The lantern picked up the area where the shaft roof had collapsed, and at the base of the scattered loosened rock fall, lying in a silence as deep as an empty forest grave, there lay the body—covered in a tarp. “See that? It’s gotta be the other miner.” Alastair was excited, and he momentarily wondered if the families of the men might spread the word about his powers of detection, although he had done nothing save travel down into the mine shaft that others feared. The thought made him silently chuckle.
“Is he… is he like the other one?” asked Declan, shaken on seeing the prone misshapen figure below the thick green tarp.
“We’ll have to get him topside with the other one, sort ’em out. Figure which is which.” Wyland then noticed something distinctly different about this corpse and wondered if the tarp cut the odor. “You notice that?” he asked.
“What? What is it?”
“This one doesn’t smell so awful as the other fellow.”
“What killed them?” Declan asked, ignoring Wyland’s confusion.
“That’s the real mystery, now isn’t it?” Wyland snatched the tarp away in his best magician form, fully expecting to have found Anton Fiore lying here dead if not O’Toole, but instead he and Declan were shocked to find a furry-faced, pained-looking, hoary wolf creature with a huge, ugly decayed snout, its eyes like dried prunes. The sight sent Alastair staggering back—and given his limp, he fell into Declan, almost losing his feet and taking the young man to him.
“What in God’s name!” gasped Declan, staggering back, now welcoming the dark corners.
“It’s some sort of beastie, I’d say.”
“Look at that snout; it’s no dog—yet it seems like a large dog, maybe a wolf?”
“I’ve not ever seen the like of it, but look at how dry the skin, and the eyes—like the fellow we sent up, two dry, hard orbs.”
“Mummified—both this animal and the miner.”
“Mummified? I saw no bandages!”
“I’ve seen mummies in the museum in Edinburgh and London, sir, unwrapped mummies. They appear like petrified wood.”
“We had Egyptian mummies represented at the great fair in Chicago, but they were well wrapped.”
“It’s as if…”
“As if what, Declan?”
Declan took the lantern from the detective and stepped closer, examining the dead creature. “It looks like some sort of prehistoric wolf or saber-toothed dog.”
“That’d be my guess—and look here.” He positioned Declan’s lantern and hand up to illuminate the wall to his right. I’d say it was buried here for a long time, entombed in this wall. Notice the shape of the remaining, scooped out section?”
“The miners dug it from the wall and here it lies, yes.”
“And if it’s carrying some ancient disease or organism?” asked Alastair, his nerves shot. “We’ve been exposed.”
“Almighty’s will be done if it’s to be done.”
“You’re fine with it at your age, but I intend to live a long life.” Alastair’s dark joke got no laughs. “Declan, I appreciate the difference in our ages—and should’ve insisted you get topside with your friend.” Alastair fell silent, contemplating the results of a plague rampaging through the already filthy streets of Belfast’s ghetto areas long before reaching out to other parts of the city.
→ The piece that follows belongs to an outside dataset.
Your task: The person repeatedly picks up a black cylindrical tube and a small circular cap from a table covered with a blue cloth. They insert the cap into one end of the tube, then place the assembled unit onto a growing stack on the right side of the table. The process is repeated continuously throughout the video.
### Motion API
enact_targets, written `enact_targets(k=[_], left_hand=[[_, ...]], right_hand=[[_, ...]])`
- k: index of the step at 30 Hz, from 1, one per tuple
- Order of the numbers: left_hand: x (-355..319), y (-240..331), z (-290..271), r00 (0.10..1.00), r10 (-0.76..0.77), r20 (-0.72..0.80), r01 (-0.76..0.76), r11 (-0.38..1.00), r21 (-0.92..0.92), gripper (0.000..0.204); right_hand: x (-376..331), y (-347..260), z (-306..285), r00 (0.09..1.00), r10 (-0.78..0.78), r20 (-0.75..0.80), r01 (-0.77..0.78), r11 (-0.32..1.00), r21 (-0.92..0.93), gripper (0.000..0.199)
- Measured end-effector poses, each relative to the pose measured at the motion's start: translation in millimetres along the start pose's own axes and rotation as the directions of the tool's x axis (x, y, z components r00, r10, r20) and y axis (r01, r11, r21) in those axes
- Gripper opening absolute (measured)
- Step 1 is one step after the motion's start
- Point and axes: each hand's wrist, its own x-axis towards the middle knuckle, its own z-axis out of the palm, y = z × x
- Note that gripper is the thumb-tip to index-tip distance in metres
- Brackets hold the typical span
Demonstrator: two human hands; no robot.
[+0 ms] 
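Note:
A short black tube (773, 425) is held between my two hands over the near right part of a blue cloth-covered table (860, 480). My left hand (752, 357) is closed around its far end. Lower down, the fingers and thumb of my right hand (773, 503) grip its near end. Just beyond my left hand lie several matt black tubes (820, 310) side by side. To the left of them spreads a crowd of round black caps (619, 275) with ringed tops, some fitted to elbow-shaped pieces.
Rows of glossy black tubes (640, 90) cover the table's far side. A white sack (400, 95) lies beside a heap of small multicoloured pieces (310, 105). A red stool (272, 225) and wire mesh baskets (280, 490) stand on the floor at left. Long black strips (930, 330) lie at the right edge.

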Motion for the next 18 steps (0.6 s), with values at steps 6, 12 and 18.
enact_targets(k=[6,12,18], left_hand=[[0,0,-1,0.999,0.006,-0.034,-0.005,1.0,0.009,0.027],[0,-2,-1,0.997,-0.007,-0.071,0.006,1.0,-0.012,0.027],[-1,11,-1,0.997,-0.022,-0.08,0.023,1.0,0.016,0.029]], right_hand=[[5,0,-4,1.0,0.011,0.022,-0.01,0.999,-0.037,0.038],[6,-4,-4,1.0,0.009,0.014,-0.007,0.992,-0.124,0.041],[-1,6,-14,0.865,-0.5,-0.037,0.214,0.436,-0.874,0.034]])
The poverty stricken would die in droves at the outset, and when finished there, it might well devastate the entire countryside, biting at the gentry and heads of state, at which point they might attempt to do something about it. He imagined that Declan, being a medical man, was giving into the same fears.
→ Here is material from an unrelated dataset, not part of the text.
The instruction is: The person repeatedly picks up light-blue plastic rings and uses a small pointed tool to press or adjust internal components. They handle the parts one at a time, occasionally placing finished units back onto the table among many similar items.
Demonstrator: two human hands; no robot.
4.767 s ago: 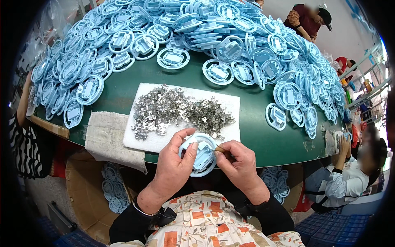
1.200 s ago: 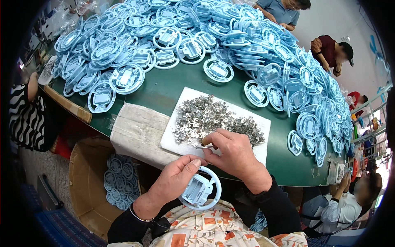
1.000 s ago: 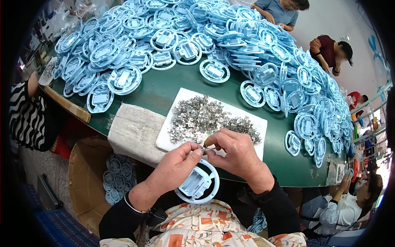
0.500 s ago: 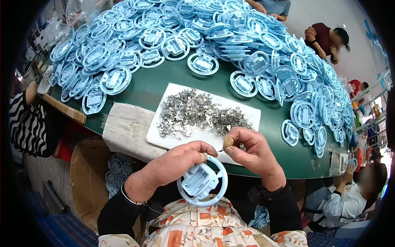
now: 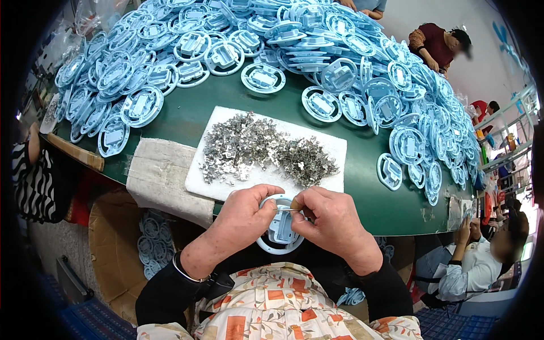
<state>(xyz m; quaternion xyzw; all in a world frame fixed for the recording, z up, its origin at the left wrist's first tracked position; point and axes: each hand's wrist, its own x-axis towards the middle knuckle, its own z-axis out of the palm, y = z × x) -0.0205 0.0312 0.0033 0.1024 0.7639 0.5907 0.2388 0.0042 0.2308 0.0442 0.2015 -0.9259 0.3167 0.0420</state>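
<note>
My left hand (image 5: 245, 218) is closed on the rim of a light-blue plastic toy steering wheel (image 5: 279, 247), thumb and forefinger at its upper part. The wheel has a boxy, compartmented hub, partly covered by my fingers. My right hand (image 5: 334, 224) is pinched at the wheel's upper right, with a tan cover on one fingertip. From that pinch a thin metal piece (image 5: 285, 209) reaches across the wheel toward my left thumb; its exact kind is too small to tell. Just beyond my hands, a heap of small silvery metal clips (image 5: 249, 148) lies on a white foam board (image 5: 339, 180).
A large pile of similar blue wheels (image 5: 317, 42) covers the far side of the green table (image 5: 209, 102). A whitish cloth pad (image 5: 161, 178) lies left of the board. A cardboard box (image 5: 110, 249) below left holds more wheels. A co-worker (image 5: 473, 263) sits at right; others stand farther off.
My right hand has moved left and down, bringing the metal piece over the wheel near my left hand. The wheel is more upright between my hands. The whole view has shifted slightly.
</note>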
“If the corpse we sent up with Thomas is diseased and virulent,” began the young intern, “then it could spread about the city.”
“Yes, afraid we’ve made some bad choices for being such intelligent men.”
“The jutting shoulders of this thing,” said Declan of the beast. “And you see the size of the fang there? Wonder where the other fang might be.”
Using his cane, Alastair tried to turn the monstrous snout here in the dark shaft, but he found it stiff as cord wood, unmoving. “Dry and stiff as bone,” he muttered.